Unterdrückte und verschleierte Kritik bei der DEFA

Nachdem alle wichtigen DEFA-Regisseure – selbst Konrad Wolf mit "Der nackte Mann auf dem Sportplatz" (1973) – mit zeitgenössischen Themen auf Probleme mit den Autoritäten gestoßen waren, wandten sie sich dem "sicheren" Genre des Antifaschismus zu – wie Wolf mit "Mama, ich lebe" (1976) – oder den Tarn-Filmen, die literarische Klassiker oder Künstlerbiografien dazu nutzten, den aktuellen Konflikt zwischen Individuum und Gesellschaft zu behandeln. Der unangreifbare Goethe galt als spezieller Favorit. Siegfried Kühn legte 1974 die Verfilmung "Die Wahlverwandschaften" vor. Egon Günther versuchte 1975 mit "Lotte in Weimar", seiner Version von Thomas Manns gleichnamiger Erzählung, den internationalen Markt zu erreichen und verfilmte danach "Die Leiden des jungen Werthers" (1976), bevor er in den Westen übersiedelte. In seinem einzigen historischen Film, "Addio, piccola mia" von 1978, bot Lothar Warneke, nach einem Szenarium von Helga Schütz, seine Reflektion der Studentenrevolte im Westen anhand einer Darstellung des Lebens Georg Büchners.

 
Quelle: CineGraph© DEFA-Stiftung, DEFA-Wolfgang Ebert
Kurt Böwe und Franciszek Pieczka (v.l.n.r.) in "Jadup und Boel"
 

Wenn Filmmacher offen und kritisch mit zeitgenössischen Themen umgingen, wie Heiner Carow 1978 in "Bis daß der Tod euch scheidet" und Wolfgang Kohlhaase 1979 in "Solo Sunny", reagierte die Partei unverzüglich mit einer "Diskussion" in der offiziellen Presse und verlangte eine positivere Darstellung der Vorzüge der sozialistischen Gesellschaft. 1981 wurde Rainer Simons "Jadup und Boel", der unter den Augen zahlreicher Stasi-Informanten gedreht und erst nach beträchtlichem Tauziehen zwischen Studio und Partei fertiggestellt werden konnte, kurz vor der Premiere doch verboten. Die Regisseure verschleierten darauf erneut ihre Kritik, indem sie Geschichten über Frauen in der Gesellschaft verfilmten ("Die Beunruhigung", 1981, Lothar Warneke), erfolgreiche Romane als Vorlage benutzten (Roland Gräf mit "Märkische Forschungen", 1982, nach Günter de Bruyn; "Das Haus am Fluß", 1984/85, nach Friedrich Wolfs "Der Russenpelz") oder antifaschistische Themen aufgriffen ("Der Aufenthalt", 1982, Frank Beyer, nach dem Roman von Hermann Kant; "Die Schauspielerin", 1988, Siegfried Kühn). Diese Filme entwickelten – unterstützt von ausgezeichneten Szenografen und Kameraleuten – einen visuell und narrativ professionellen, doch selten innovativen Stil. Diese eher konservative Art des Filmemachens mit Dialoglastigkeit und einem Misstrauen gegen die prekäre, weniger kontrollierbare Macht der Bilder wurde nur von Rainer Simons "Das Luftschiff" (1982) durchbrochen, der die historische Chronologie in dieser Biografie eines skurrilen Erfinders auflöste.

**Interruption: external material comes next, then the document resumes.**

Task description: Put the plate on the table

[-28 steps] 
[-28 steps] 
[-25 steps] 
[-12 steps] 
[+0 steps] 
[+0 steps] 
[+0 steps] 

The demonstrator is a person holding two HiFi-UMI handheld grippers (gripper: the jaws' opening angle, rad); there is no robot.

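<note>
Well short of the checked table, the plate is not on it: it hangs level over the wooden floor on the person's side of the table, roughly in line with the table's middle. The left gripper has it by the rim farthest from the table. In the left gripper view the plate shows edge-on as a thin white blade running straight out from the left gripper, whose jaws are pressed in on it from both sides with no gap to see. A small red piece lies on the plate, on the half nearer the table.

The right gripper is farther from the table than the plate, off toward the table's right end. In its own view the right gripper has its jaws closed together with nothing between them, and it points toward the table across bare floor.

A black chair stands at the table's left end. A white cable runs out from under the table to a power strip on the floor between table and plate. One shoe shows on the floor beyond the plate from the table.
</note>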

Quelle: DIF© DEFA-Stiftung
Nadja Klier und Marc Lubosch in "Gritta von Rattenzuhausbeiuns"
 

Visuelle Phantasie boten auch "Nebeneinsteiger" wie der als Kameramann erfolgreiche Jürgen Brauer, der – z.B. im romantischen Märchen "Gritta von Rattenzuhausbeiuns" (1984) – sein Regietalent im Genre des Kinderfilms (immer ein wichtiger Faktor der DEFA-Produktion) entfaltete. Als weiterer "Nebeneinsteiger" überzeugte der Schauspieler Michael Gwisdek, der 1988 die Chance bekam, mit seinen Kollegen Corinna Harfouch und
Hermann Beyer "Treffen in Travers" zu inszenieren, ein intensives Kammerspiel vor dem Hintergrund der Französischen Revolution.